Luck and Adoption: The “Feel-Good” Society-Serving Narrative 

Luck is an idea that can compel us in different ways if, of course, you buy into its magical notion. Some people pay it no mind while others swear by their lucky socks, lucky numbers and other trinkets that they believe can bring good fortune. Often, luck can be a concept that may offer some solace, especially when confronted with aspects of life that can feel beyond our control.

Determining a lucky or unlucky circumstance is largely subjective. In adoption, the idea of luck has long been entered into the conversation in ways that can leave adopted people feeling different ways, particularly when they are young. Some may experience confusion or even resentment that they should feel ‘lucky’ to be adopted. Others, particularly young people who have been separated from family of origin due to abuse and/or neglect and as a result spent time in different foster care placements, may indeed consider their adoption a stroke of good fortune.

The important thing for adults to remember is that children and young people can and often do feel many ways about family separation and adoption. These feelings can and do fluctuate over time, particularly as young people grow and develop their individual  identity connected to their unique family experiences. Luck may make adults feel good about adoption, but it is important to remember that adoption does come with loss and trauma related to separation from family of origin regardless of the reason. In this way, deeming adoption ‘lucky’ may leave the adopted person feeling as though their myriad feelings are minimized into a “feel-good” narrative that serves adults and society at large.

Here are three important ways to honor the complexities of family separation and adoption  to ensure a pathway of healthy and whole identity development.   

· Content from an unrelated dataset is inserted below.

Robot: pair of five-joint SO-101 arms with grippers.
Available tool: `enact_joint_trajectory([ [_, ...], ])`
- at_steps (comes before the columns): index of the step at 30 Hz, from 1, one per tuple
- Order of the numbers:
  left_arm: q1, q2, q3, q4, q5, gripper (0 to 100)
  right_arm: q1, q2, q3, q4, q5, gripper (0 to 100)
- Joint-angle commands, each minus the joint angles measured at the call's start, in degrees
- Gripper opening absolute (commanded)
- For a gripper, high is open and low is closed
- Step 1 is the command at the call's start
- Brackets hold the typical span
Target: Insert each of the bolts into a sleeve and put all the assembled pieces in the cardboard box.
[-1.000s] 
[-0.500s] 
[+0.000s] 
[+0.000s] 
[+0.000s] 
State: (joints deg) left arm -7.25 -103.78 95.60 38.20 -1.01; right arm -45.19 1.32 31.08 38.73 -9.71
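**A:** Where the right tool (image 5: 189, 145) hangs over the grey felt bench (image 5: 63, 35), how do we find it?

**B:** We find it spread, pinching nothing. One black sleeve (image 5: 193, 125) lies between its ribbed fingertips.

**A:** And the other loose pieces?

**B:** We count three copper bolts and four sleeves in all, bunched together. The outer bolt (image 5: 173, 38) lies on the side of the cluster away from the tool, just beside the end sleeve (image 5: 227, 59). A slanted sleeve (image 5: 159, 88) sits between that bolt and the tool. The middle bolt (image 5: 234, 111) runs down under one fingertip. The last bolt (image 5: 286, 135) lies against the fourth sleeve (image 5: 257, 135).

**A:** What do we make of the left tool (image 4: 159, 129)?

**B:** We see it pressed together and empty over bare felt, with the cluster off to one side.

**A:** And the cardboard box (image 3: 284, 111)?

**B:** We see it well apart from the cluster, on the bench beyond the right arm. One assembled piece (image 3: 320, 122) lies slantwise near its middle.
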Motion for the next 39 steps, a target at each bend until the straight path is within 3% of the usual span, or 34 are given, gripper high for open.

1.      Luck can be a fun and magical idea however inserting it into the adoption narrative can be harmful to all members of the extended family of adoption. Because of the loss and trauma that is an aspect of the adoption experience in different ways for many adopted people, depicting adoption as an example of good luck can feel dismissive of its complexities. The reality is, adoption occurs because of specific circumstances in the lives of adults. The circumstances that lead to adoption can be vast and complicated. When we offer children or youth age appropriate yet truthful information about the reasons for adoption, it allows them  to mature into adults that have a healthy and realistic understanding about themselves and all of their family systems. 

 2.      Often it is individuals not connected to adoption that will offer the idea that the adopted person is ‘so lucky’ simply to have been adopted by “a good family”. Over the years of connecting to thousands of adopted persons, so many of us have heard this at some point in their life if not once, many times. Some children can internalize the concept of luck and adoption and feel as though they must always remember to be grateful for what everyone is supposed to have, the love and stability of family. It is my belief that children deserve loving, safe and stable families as a matter of human rights. It really shouldn’t come down to a stroke of luck. One thing parents and caregivers tend to do is to reframe the conversation for others by pointing out that they as adults feel fortunate to have known the joys of parenthood through adoption. Yet, even that, sets the adopting parents up to have to be perfect caregivers and the parents of origin to be only grateful for their child being cared for elsewhere.  It is useful to educate people that adoption is a complicated process, and not something that should occur on a whim for anyone involved. Reframing the “lucky to be adopted” narrative can validate an adopted person's need to communicate their many different feelings about adoption and take the pressure off of a child to always have to feel grateful for what everyone is supposed to have, a loving and safe family.

3.      Since we want to remember to always validate the feelings and perspectives of the adopted person, for those who may consider the permanence of adoption a stroke of fortune in their lives it is important not to be dismissive of this perspective. Often this may be a sentiment expressed by older youth who may have spent time in one or more foster homes. When love and stability comes after this experience, it is understandable how a young person may consider this ‘lucky’ or at least ‘luckier’ than what they have known in the past. What is always necessary though is to remind the adopted person that they are entitled to feel however they wish about their experience but that they need not feel grateful simply for having come into a different family. Validate that all children deserve love and stability as a matter of human rights. Offer positive affirmations about a child’s biological and original  roots and remind children that your love for them will remain steadfast no matter how they feel about being adopted, even if these feelings fluctuate over time. 

Luck, and what we consider to be lucky, is always about perspective. Painting the adoption experience with a broad stroke of luck can often overshadow the deeper complexities of this experience. Educating people around you about the different perceptions on luck and adoption is an important way to support adopted people. Reminding adopted people that they have a right to their different and changing feelings about adoption (and anything else for that matter) and that this will not change your love or care for them is another essential step in supporting adopted persons of any age or stage. When adopted people are raised with healthy and realistic narratives about their experiences, and when their different feelings are lovingly validated, we can best support adopted people in developing a healthy personal and family identity. In this way we can show people faced with family separation, trauma, loss, and grief the profound blessing that they truly are.